__PROMPT__: Each line of the listing below should come back exactly as it is.

**** MATERIAL PROVIDED ****

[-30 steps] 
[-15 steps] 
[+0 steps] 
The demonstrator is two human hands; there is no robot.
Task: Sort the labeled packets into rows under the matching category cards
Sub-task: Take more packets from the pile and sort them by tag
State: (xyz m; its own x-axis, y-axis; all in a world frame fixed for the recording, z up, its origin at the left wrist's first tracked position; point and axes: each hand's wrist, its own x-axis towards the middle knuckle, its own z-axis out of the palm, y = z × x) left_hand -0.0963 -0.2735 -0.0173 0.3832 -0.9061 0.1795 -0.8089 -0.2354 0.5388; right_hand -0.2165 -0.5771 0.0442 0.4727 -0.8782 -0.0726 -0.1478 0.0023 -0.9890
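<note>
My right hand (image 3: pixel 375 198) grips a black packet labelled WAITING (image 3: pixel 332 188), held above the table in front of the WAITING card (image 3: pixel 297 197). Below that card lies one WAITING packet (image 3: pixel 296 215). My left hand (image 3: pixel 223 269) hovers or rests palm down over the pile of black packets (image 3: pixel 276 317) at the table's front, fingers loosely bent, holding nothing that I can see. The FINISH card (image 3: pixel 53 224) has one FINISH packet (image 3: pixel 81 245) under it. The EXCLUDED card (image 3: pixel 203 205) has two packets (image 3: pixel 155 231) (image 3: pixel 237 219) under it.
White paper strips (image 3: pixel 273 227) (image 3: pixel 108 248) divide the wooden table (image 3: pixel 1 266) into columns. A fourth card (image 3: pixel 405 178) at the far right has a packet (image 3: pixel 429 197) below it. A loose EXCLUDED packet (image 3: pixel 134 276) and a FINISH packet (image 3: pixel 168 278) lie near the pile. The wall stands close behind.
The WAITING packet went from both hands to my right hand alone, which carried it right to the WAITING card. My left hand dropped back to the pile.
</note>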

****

__RESPONSE TO THIS TASK__:
[-30 steps] 
[-15 steps] 
[+0 steps] 
The demonstrator is two human hands; there is no robot.
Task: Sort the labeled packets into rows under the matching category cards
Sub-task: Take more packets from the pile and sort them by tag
State: (xyz m; its own x-axis, y-axis; all in a world frame fixed for the recording, z up, its origin at the left wrist's first tracked position; point and axes: each hand's wrist, its own x-axis towards the middle knuckle, its own z-axis out of the palm, y = z × x) left_hand -0.0963 -0.2735 -0.0173 0.3832 -0.9061 0.1795 -0.8089 -0.2354 0.5388; right_hand -0.2165 -0.5771 0.0442 0.4727 -0.8782 -0.0726 -0.1478 0.0023 -0.9890
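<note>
My right hand (image 3: pixel 375 198) grips a black packet labelled WAITING (image 3: pixel 332 188), held above the table in front of the WAITING card (image 3: pixel 297 197). Below that card lies one WAITING packet (image 3: pixel 296 215). My left hand (image 3: pixel 223 269) hovers or rests palm down over the pile of black packets (image 3: pixel 276 317) at the table's front, fingers loosely bent, holding nothing that I can see. The FINISH card (image 3: pixel 53 224) has one FINISH packet (image 3: pixel 81 245) under it. The EXCLUDED card (image 3: pixel 203 205) has two packets (image 3: pixel 155 231) (image 3: pixel 237 219) under it.
White paper strips (image 3: pixel 273 227) (image 3: pixel 108 248) divide the wooden table (image 3: pixel 1 266) into columns. A fourth card (image 3: pixel 405 178) at the far right has a packet (image 3: pixel 429 197) below it. A loose EXCLUDED packet (image 3: pixel 134 276) and a FINISH packet (image 3: pixel 168 278) lie near the pile. The wall stands close behind.
The WAITING packet went from both hands to my right hand alone, which carried it right to the WAITING card. My left hand dropped back to the pile.
</note>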

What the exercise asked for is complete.